By Harold Fuller
Things sure happen fast in the mining industry and what happened a little over eighty years ago in Mineral County proved no exception. Last week I related the fact that a 50-ton floatation mill would, be erected in Alum Creek, dated July 22, 1922. Apparently they put up, or at least moved into the area, a 100-ton float mill and in less than a year’s time decided to move it.
Here is what the April 7, 1923 edition of the Walker Lake Bulletin reported:
“Tentative arrangements have been completed for amply financing the further development of the famous Lucky Boy mines, six miles south of Hawthorne. Senator John H. Miller will leave here Monday to complete the details for the resumption of work.
J.B. Scrimger, local manager of the new company, will begin the work of hauling the new 100-ton flotation mill from Alum Creek to the portal of the long tunnel at Lucky Boy next Monday, the mill site having been already selected and approved.

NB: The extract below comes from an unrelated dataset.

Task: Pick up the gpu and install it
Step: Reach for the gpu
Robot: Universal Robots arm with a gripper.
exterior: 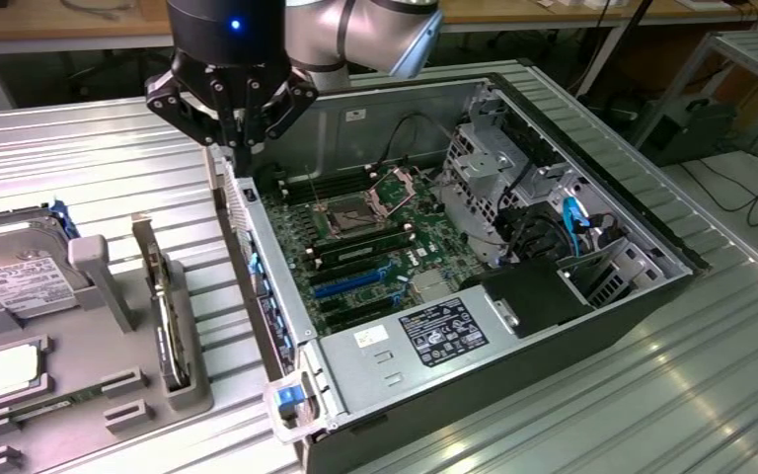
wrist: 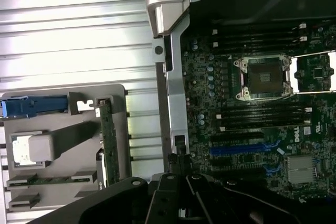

It is planned to have the mill running by July 1.
While it is the intention of the company to confine its work to the upper levels for the present development below the tunnel level will be prosecuted in the near future.
The resumption of work at the Lucky Boy will be cheerful news not only to Hawthorne and Mineral County but to the State at large as systematic and intelligent mining is almost certain to expose new bodies of the rich ore for which this property has become noted.”